Ia menyatakan, BPK Perwakilan Provinsi DKI Jakarta akan mengaudit kinerja laporan dari pemerintah provinsi pada Desember mendatang. Pada saat itu, ia memastikan BPK akan memberikan rekomendasi terkait tunggakan tagihan serta masalah keuangan lainnya.
"Kami terus diskusikan hal ini dengan pihak pemprov. Setelah audit, ada rekomendasi. Di situ, BPK secara aktif mendorong mereka untuk menyelesaikan rekomendasi dari hasil pemeriksaan kita," ujar Yuan.
Sementara itu, masalah tunggakan rusunawa di Jakarta terus berlanjut.
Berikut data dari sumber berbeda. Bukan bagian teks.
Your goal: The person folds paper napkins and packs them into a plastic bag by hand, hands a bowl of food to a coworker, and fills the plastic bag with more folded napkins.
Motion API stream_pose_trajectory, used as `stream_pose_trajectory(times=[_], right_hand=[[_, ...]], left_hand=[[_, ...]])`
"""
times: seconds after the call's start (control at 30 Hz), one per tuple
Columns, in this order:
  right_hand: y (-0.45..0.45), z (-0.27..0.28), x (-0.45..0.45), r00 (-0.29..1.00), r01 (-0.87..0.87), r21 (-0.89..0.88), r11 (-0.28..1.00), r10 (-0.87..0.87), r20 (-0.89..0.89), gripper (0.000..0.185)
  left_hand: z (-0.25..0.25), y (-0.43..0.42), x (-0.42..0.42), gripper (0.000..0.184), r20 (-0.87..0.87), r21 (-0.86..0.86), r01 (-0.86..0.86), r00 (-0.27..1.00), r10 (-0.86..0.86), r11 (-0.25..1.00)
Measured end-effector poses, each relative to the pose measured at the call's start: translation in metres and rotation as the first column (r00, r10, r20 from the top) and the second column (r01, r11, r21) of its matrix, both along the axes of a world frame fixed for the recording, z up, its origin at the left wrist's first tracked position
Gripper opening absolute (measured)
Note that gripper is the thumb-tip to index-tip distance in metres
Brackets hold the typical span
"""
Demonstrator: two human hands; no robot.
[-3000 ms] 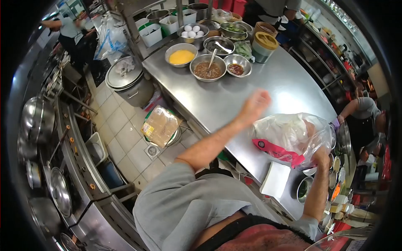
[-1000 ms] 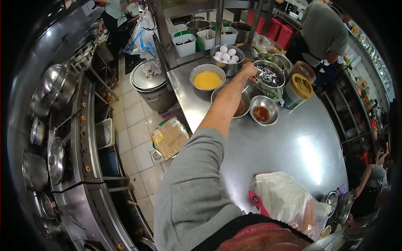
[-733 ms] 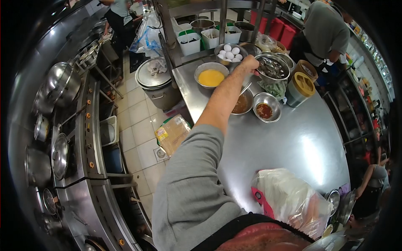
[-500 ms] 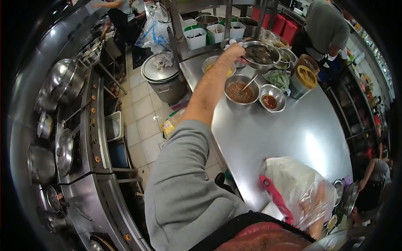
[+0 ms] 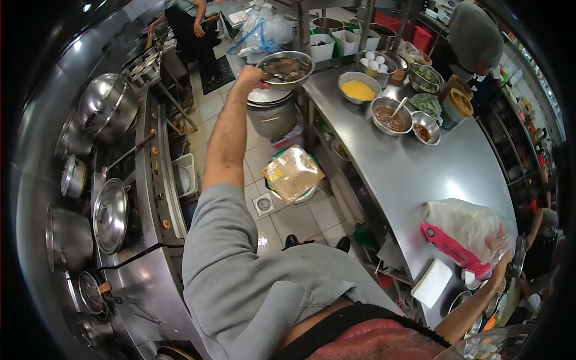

Di Rusunawa Marunda, Jakarta Utara, akumulasi tunggakan tagihan para penghuni mencapai Rp 18 miliar pada 2019.
Kepala Unit Pengelola Rusun Sewa (UPRS) Marunda Ageng Darmintono mengatakan, penyebab permasalahan tunggakan itu mayoritas karena ketidakmampuan finansial warga. Penghuni Rusunawa Marunda sebagian besar adalah warga yang terkena program relokasi sejumlah proyek pembangunan di Jakarta.
"Warga relokasi dipindahkan dari tempat yang menurut mereka nyaman ke tempat yang tidak nyaman. Di tempat sebelumnya, mereka mempunyai kemampuan untuk membuka usaha, tetapi di sini mereka kehilangan kemampuan itu," kata dia di Marunda, Selasa sore.
Jesica (45), warga Cluster B Rusunawa Marunda, mengaku hanya bisa menggantungkan hidup pada gaji suaminya sebesar Rp 2,5 juta untuk memenuhi kebutuhan hidup keluarga. "Anak saya lima orang, semuanya sekolah. Kebutuhan untuk makan dan minum tidak cukup dengan penghasilan Rp 2,5 juta," kata dia.
Secara terpisah, Kepala Dinas Perumahan Rakyat dan Kawasan Permukiman (DPRKP) DKI Jakarta Kelik Indriyanto di Balai Kota Jakarta, mengakui, penagihan tunggakan memang menjadi masalah utama di rusunawa. Meski demikian, pihaknya melalui Unit Pengelola Rumah Susun (UPRS) selalu berupaya untuk menagih tunggakan para penghuni.
"Memang itu kendala kami. Kami berusaha terus dengan berbagai cara (untuk menagih). Kalau kami dari dinas dan UPRS tak jemu-jemu selalu mengingatkan agar para penghuni membayar tunggakan. Itu aktif dan door to door," tutur Kelik.
Kelik pun tak dapat memastikan, apakah kelak tunggakan para penghuni dapat diputihkan atau tidak. Pihaknya masih mengacu pada Peraturan Gubernur Nomor 148 Tahun 2018 tentang Tata Cara Penghapusan Piutang Daerah.
Dalam pergub tersebut, dituliskan ada sejumlah syarat agar piutang retribusi yang macet dapat dihapuskan. Misalnya, masa tunggakan lebih dari 12 bulan, penunggak meninggal, tidak memiliki harta kekayaan lagi, yang dinyatakan dnegan keterangan miskin atau dinyatakan pailit. "Itu masih dalam pembahasan. Sejauh ini, kami sesuaikan dulu dengan regulasi yang ada di Pergub 148/2018," ujar Kelik.
Sementara itu, Gubernur DKI Jakarta Anies Baswedan mengaku belum mengetahui secara pasti masalah tersebut. Dia juga belum bisa memastikan terkait pemutihan piutang bagi mereka yang menunggak iuran dan denda. "Saya lengkapi datanya dulu," kata Anies.